Problem to work on -> Return, word for word, only the lines of the data below that lie between the line with "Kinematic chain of" and the line with "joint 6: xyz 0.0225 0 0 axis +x", those two lines included.

Source data:

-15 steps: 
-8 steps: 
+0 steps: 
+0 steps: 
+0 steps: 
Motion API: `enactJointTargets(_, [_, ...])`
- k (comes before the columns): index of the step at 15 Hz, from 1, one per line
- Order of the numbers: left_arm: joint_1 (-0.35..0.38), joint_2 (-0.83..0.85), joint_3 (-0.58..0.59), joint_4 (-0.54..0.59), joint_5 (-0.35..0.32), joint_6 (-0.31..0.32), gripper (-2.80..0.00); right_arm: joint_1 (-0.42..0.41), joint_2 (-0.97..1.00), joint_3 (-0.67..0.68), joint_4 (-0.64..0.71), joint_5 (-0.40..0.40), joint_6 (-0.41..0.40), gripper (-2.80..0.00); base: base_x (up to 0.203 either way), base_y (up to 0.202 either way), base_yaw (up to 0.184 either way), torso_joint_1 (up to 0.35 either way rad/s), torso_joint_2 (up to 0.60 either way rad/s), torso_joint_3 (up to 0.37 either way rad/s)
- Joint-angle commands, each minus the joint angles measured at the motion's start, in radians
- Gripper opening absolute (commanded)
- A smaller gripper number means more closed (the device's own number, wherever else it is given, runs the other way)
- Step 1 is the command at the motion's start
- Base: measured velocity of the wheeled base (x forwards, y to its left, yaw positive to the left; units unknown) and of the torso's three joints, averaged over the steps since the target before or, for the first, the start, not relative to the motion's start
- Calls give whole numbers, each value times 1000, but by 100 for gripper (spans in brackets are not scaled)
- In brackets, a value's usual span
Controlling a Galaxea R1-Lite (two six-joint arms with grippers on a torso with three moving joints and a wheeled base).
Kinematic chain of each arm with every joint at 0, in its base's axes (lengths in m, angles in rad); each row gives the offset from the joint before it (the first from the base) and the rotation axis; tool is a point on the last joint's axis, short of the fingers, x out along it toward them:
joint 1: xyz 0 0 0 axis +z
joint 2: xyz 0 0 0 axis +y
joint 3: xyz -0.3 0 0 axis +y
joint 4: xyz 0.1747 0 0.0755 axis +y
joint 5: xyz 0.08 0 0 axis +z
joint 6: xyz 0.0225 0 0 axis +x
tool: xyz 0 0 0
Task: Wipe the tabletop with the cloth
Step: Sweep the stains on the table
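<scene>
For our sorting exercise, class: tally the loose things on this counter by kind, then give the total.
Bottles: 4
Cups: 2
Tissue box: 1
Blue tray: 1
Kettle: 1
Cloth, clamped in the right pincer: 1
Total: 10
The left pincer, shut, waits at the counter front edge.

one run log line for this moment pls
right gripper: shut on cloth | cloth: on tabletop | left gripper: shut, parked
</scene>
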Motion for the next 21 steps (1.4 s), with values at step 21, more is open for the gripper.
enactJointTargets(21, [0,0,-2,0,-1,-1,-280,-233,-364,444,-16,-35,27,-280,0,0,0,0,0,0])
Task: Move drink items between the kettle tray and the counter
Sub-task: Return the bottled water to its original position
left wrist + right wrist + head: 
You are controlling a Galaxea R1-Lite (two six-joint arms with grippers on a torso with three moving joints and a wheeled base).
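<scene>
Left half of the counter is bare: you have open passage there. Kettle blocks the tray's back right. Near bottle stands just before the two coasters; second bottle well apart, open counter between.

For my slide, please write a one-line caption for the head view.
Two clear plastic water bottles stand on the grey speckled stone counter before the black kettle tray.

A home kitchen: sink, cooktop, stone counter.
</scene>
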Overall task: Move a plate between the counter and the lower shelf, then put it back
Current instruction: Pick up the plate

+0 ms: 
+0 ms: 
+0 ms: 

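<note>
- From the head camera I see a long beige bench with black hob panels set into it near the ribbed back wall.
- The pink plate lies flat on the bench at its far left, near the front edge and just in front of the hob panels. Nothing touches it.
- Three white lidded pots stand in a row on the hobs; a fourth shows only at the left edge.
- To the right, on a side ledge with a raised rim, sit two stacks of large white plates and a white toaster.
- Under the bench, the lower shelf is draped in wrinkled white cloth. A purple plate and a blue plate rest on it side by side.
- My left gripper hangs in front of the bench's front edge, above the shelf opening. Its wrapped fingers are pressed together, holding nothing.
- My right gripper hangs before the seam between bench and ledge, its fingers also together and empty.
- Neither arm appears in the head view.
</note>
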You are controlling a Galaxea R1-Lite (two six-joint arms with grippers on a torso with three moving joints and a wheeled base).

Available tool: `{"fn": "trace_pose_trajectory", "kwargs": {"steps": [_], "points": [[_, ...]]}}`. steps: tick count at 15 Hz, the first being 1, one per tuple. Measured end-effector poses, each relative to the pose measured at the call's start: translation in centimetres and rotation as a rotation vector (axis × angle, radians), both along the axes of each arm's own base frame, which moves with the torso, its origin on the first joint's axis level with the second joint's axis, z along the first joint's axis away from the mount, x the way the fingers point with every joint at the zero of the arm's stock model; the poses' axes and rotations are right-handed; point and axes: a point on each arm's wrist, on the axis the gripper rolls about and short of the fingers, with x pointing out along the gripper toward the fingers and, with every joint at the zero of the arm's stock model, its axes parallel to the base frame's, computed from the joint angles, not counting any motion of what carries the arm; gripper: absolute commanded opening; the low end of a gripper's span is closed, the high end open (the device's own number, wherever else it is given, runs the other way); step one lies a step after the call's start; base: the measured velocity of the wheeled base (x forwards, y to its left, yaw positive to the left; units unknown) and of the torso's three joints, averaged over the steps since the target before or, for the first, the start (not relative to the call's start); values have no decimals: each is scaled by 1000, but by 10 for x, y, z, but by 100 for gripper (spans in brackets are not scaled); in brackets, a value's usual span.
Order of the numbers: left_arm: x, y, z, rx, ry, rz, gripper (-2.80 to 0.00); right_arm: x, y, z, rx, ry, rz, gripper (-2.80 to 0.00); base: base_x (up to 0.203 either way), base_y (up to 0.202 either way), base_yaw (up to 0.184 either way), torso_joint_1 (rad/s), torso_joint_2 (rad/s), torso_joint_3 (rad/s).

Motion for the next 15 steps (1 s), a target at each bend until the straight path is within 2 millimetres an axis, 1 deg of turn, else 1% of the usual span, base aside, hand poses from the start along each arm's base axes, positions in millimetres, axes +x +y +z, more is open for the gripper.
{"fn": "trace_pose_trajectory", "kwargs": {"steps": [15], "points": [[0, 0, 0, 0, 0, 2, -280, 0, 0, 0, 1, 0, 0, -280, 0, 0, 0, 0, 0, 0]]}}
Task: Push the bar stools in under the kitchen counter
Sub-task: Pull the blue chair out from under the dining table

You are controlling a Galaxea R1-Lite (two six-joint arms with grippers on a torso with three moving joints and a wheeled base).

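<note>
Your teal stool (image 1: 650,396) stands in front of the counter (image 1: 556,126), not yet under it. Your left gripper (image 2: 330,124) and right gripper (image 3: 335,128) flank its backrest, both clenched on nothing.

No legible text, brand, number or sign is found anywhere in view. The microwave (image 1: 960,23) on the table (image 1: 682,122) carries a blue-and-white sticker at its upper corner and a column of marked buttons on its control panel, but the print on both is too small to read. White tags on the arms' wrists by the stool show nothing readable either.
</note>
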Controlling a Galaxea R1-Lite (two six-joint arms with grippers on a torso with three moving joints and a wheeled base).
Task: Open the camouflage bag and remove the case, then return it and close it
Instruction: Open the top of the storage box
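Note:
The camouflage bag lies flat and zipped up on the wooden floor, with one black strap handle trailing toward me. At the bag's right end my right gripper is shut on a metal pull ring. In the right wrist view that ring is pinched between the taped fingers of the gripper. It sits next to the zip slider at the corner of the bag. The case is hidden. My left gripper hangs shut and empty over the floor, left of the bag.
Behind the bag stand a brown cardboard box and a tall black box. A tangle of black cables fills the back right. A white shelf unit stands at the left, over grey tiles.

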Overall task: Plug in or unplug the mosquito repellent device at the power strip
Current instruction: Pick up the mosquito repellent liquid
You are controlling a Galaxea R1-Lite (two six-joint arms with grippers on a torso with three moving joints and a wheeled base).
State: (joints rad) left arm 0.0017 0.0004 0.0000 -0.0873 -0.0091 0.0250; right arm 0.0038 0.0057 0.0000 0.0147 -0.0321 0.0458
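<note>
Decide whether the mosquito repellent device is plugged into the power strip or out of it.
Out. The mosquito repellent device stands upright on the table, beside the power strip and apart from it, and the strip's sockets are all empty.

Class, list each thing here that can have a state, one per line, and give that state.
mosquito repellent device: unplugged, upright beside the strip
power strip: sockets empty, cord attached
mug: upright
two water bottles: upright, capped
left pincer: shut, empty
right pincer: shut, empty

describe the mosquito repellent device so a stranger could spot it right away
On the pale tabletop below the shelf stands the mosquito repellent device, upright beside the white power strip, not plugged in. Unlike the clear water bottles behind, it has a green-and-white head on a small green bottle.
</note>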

Result ->
Kinematic chain of each arm with every joint at 0, in its base's axes (lengths in m, angles in rad); each row gives the offset from the joint before it (the first from the base) and the rotation axis; tool is a point on the last joint's axis, short of the fingers, x out along it toward them:
joint 1: xyz 0 0 0 axis +z
joint 2: xyz 0 0 0 axis +y
joint 3: xyz -0.3 0 0 axis +y
joint 4: xyz 0.1747 0 0.0755 axis +y
joint 5: xyz 0.08 0 0 axis +z
joint 6: xyz 0.0225 0 0 axis +x

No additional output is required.